■ **PROBLEM TO WORK ON**: Given the entries that follow, write out exactly the lines starting at the one containing "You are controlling" and ending at the one containing "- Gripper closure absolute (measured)", both ends included, and only those.
── INPUT MATERIAL ──
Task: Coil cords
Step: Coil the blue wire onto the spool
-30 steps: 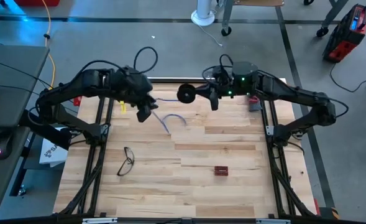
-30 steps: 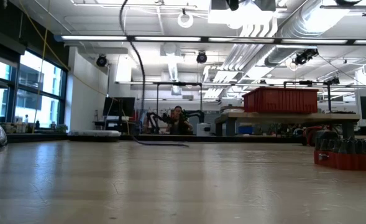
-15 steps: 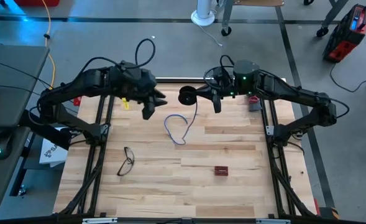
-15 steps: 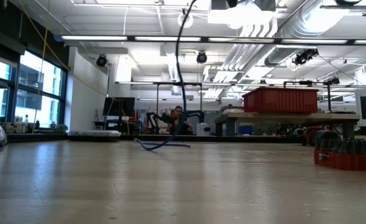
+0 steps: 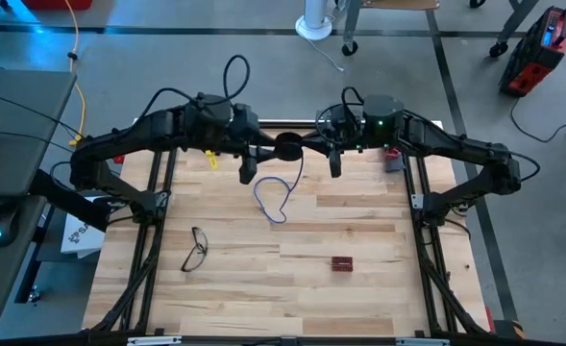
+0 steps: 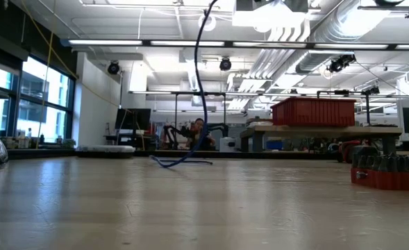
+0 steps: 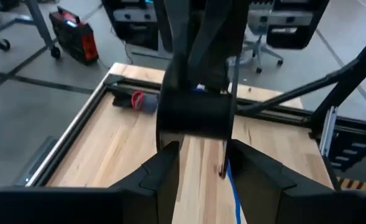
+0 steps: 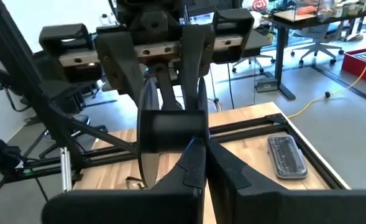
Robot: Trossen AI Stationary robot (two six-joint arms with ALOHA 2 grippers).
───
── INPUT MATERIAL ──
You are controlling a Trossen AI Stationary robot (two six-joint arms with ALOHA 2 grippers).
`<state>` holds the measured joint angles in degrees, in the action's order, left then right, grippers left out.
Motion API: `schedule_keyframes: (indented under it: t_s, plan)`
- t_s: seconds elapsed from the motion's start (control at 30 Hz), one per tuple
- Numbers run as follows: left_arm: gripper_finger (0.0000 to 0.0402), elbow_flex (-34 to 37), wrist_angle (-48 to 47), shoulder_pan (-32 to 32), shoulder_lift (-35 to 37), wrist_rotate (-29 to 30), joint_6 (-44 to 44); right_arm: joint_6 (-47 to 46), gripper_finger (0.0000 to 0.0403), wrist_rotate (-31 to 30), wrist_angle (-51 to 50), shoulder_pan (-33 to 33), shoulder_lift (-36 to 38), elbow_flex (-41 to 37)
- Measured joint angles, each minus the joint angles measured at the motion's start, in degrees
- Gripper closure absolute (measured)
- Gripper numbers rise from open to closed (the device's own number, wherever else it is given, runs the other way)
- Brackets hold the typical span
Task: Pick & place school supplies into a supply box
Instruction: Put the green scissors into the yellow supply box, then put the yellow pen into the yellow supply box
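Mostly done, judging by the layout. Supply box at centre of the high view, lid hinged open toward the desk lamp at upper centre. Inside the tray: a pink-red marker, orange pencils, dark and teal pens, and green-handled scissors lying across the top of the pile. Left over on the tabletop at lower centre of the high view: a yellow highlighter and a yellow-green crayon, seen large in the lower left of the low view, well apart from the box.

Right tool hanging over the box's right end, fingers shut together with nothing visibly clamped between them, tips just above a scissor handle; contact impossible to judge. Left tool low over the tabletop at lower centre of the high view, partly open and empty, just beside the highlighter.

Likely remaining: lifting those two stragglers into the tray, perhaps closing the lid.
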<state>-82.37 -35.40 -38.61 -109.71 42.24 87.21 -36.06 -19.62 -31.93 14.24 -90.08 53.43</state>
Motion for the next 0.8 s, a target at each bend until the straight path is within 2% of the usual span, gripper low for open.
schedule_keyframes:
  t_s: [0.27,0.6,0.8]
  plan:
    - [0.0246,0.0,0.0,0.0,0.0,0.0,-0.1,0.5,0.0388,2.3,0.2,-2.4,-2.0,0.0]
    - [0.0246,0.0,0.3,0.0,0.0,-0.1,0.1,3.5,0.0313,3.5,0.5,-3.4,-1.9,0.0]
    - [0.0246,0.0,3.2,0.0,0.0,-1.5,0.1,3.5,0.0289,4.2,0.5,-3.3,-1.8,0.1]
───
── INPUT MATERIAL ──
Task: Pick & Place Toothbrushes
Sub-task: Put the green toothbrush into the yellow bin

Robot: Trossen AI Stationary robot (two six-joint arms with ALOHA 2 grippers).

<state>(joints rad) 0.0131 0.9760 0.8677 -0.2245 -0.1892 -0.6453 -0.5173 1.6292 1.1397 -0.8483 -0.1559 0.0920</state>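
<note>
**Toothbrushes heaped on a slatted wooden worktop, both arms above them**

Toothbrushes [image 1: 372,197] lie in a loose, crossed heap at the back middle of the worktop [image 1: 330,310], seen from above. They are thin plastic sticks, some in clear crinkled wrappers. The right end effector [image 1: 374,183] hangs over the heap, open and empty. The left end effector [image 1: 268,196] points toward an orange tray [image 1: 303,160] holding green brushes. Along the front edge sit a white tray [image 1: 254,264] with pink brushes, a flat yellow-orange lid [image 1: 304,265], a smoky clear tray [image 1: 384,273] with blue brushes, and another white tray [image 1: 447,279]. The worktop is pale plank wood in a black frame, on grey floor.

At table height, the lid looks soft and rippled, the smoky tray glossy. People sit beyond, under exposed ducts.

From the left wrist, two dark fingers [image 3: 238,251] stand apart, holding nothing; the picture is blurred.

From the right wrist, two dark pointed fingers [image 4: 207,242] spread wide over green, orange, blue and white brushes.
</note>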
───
■ **SOLUTION BELOW**:
You are controlling a Trossen AI Stationary robot (two six-joint arms with ALOHA 2 grippers).
`<state>` holds the measured joint angles in degrees, in the action's order, left then right, grippers left out.
Motion API: `schedule_keyframes: (indented under it: t_s, plan)`
- t_s: seconds elapsed from the motion's start (control at 30 Hz), one per tuple
- Numbers run as follows: left_arm: gripper_finger (0.0000 to 0.0402), elbow_flex (-34 to 37), wrist_angle (-48 to 47), shoulder_pan (-32 to 32), shoulder_lift (-35 to 37), wrist_rotate (-29 to 30), joint_6 (-44 to 44); right_arm: joint_6 (-47 to 46), gripper_finger (0.0000 to 0.0403), wrist_rotate (-31 to 30), wrist_angle (-51 to 50), shoulder_pan (-33 to 33), shoulder_lift (-36 to 38), elbow_flex (-41 to 37)
- Measured joint angles, each minus the joint angles measured at the motion's start, in degrees
- Gripper closure absolute (measured)

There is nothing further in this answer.